Speech at launch of Institute of Directors’ & Mazars’ ‘Governance for Directors on State Boards’

22nd November, 2017


Good morning everyone – I am grateful for the invitation from the Institute of Directors and Mazars to launch their jointly produced ‘Governance for Directors on State Boards’.


This important publication builds on the principles of good governance that are contained in my own Department’s Code of Practice for the Governance of State Bodies, 2016.


The incorporation of requirements under that code with best practice for board directors is a valuable innovation which should make a very important contribution to the effective governance of State Boards.


I am grateful to and would like to compliment the Institute and Mazars for their initiative on this project. 


The attendance here this morning is a sign of the value we all place on good governance and transparency.




Our State Bodies play a central role in the delivery of a tremendous range of public services across all aspects of government activity. 


In that respect, to be a Board member is to help our country deliver all the services and drive all the projects that it hopes to provide to our citizens.

There could hardly be a more important job than that.


And one of the strongest influences on that delivery is the quality of the governance at Board level.   


Publications such as the one we are launching this morning are essential to embedding a culture of


  • good corporate governance,
  • risk management and
  • internal control


in our State Boards and consequently our State Bodies.


An essential part of this is an awareness of how important it is that the Board sets the correct ‘tone from the top down’.  


It is something we in political life know all too well.


We know, too, that when that leadership fails to be shown, bad things happen.


Code of Practice


As I highlighted at the launch of the Governance Code last year, a key feature of the Code is the substantially greater emphasis on accountability and transparency.


The Code of Practice is grounded in four key principles relating to;


  • the organisation’s values,
  • its purpose,
  • its performance and
  • development of its capacity to ensure State Bodies meet the highest standards of corporate governance.




And on that final point, capacity and capability is fundamental to the performance of the Boards of State Bodies. 

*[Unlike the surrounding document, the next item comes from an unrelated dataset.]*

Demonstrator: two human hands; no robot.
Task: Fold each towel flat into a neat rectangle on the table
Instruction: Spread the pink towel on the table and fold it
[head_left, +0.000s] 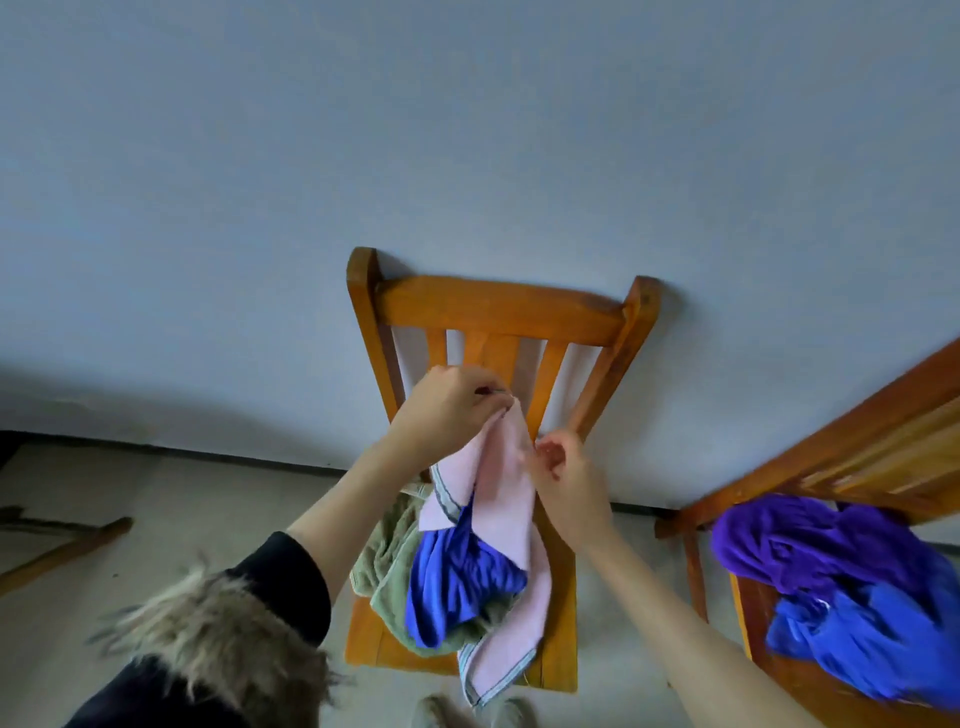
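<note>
A pink towel (506, 499) with a grey striped hem hangs lifted over a wooden chair (498, 312). My left hand (447, 402) pinches its top corner in front of the chair's back slats. My right hand (563, 470) holds the towel's right edge a little lower, fingers curled on the cloth. The towel's lower end trails over the seat's front edge. Under it on the seat lie a blue towel (457, 582) and a green towel (395, 566), both crumpled.
A second wooden chair (852, 457) at the right carries a crumpled purple cloth (810, 540) and a blue cloth (862, 639). A pale wall stands behind. A wooden stick (67, 551) lies on the floor at the left. My slippers (472, 712) show at the bottom.
</note>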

It is, therefore, vital to ensure that the appropriate balance of skills, expertise and experience on State Boards is achieved, so that Board members can successfully deliver their challenging and demanding mandate.


As you may know, and as is laid out in this morning’s document, the Government introduced significant reforms to the system for State Board appointments during 2014, building on a number of earlier innovations that were originally introduced in 2011.


The revised approach has the following three key principles at its core:


  • the promotion of wider access to opportunities on State Boards;
  • the establishment of detailed and comprehensive criteria for those roles; and   
  • the introduction of transparent and rigorous assessment of candidates against these criteria.


The Public Appointments Service- or PAS- has a significant role under the new arrangements, in preparing a sufficient list of suitable candidates so that Ministers are able to exercise effective choice.


This provides independent assurance that the appointee is of sufficient calibre and quality to allow them to add significant value to the work of the relevant board.


The positive impact of these reforms has been confirmed by research published by the Institute, which highlights the extent to which the new system has increased transparency and enhanced confidence in the appointments process.




My predecessor, as Minister for Public Expenditure and Reform, issued Guidelines on Appointments to State Boards in November 2014, setting out in detail how the process works.


The operation of the Guidelines has been viewed very favourably to date, but the option to make amendments to further improve the process remains under consideration, following a review that was carried out last year.


A particular aim of the Government has been to increase the level of participation by women on State Boards.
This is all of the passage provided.